The Company initially raised only a small amount of operating capital. The
Company registered its common shares under the provisions of the Securities
Exchange Act of 1934 to provide a central source where information on the
activities of the Company may be obtained by the general public. Except for the
shares owned by affiliates of the Company, the common shares of the Company are
freely tradeable having been issued under the exemption to registration provided
by Regulation D, Rule 504 of the Securities Act of 1933, as amended. The common
shares of the Company are not currently trading on any exchange or trading
medium. The Company has no plans at the date of this report to trade the common
shares of the Company.
<PAGE>
The Company intends to attempt to raise additional working capital, when
required, in one or more of various means including but not necessarily limited
to debt instruments, convertible debentures, equities and joint venture
enterprises. However, there is no assurance whatsoever that such working capital
will be available to the Company in any of the above various forms, and if
available that the provisions of the capital will be attractive to the Company.
Financial Condition, Capital Resources and Liquidity
- ----------------------------------------------------
The Company may be considered a start-up enterprise. At March 31, 1998, the
Company had assets totaling $7,076 and $1,400 in liabilities. Since the
Company's inception, it has received a total of $13,000.00 in cash and $380.00
in services paid as consideration for the issuance of Common and Preferred
Stock.
The Company has not projected any definite future revenues for the Company
based upon its proposed business activities of designing and establishing
Internet sites for clients. The Company charges approximately $1,000 plus $200
per page as the initial charge for the design and preparation of the pages for a
web site. In addition to these charges, specific and specialized art work and
graphics will carry an additional charge the amount of which will be determined
by the costs of artists supplying such graphics on a contractual basis.
The Company owns no computer equipment and will necessarily depend upon
utilization of equipment owned by the principals of the Company who have agreed
to allow the use of such computers at a modest rental fee of $50.00 per month
for two state-of-the-art computers capable of producing programing for Internet
websites. At present, the Company uses one (1) P-2,233, MMX, 64RAM, 512 Cache,
Zipdrive, 4.3gig hddrive, CDRom; and one (1) O-120,32RAM, 256 Cache, 3.5
F.Drive, 1.3 hddrive, CDRom;
In the event the Company is slow to acquire client contracts to design and
produce Internet websites, the existing capital of the Company may not be
sufficient to carry on the stated purpose of the Company, or in the alternative
the development of the business will be delayed.

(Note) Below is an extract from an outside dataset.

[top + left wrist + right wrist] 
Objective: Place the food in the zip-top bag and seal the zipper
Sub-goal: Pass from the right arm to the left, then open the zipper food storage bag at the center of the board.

Year 2000 Issues. The business of the Company, the design and development
of internet web sites, may be impacted only slightly by the anticipated problems
of its computers being unable to categorically assemble the auto use and
implementation of the year "2000" in its internal computations. The business of
the Company requires no use of accounting or computation programs. It is
estimated that the business of the Company will be impacted only by any adverse
impact upon its clients and customers, the effect of which is not ascertainable
at this time. Web sites, as designed and installed by the Company for its
clients, are inherently a graphics arts endeavor, and are generally used as a
sales, advertising and information medium.
<PAGE>
PART II - Other Information
Item 6. Exhibits and Reports on Form 8-K
Exhibits:
(2) Plan of acquisition, reorganization, arrangement liquidation, or succession.
Not applicable.
(4) Instruments defining the rights of holders, incl. Indentures.
Previously filed.
(10) Material contracts.
None.
(11) Statement re: computation of per share earnings.
Previously filed.
(15) Letter on unaudited interim financial information.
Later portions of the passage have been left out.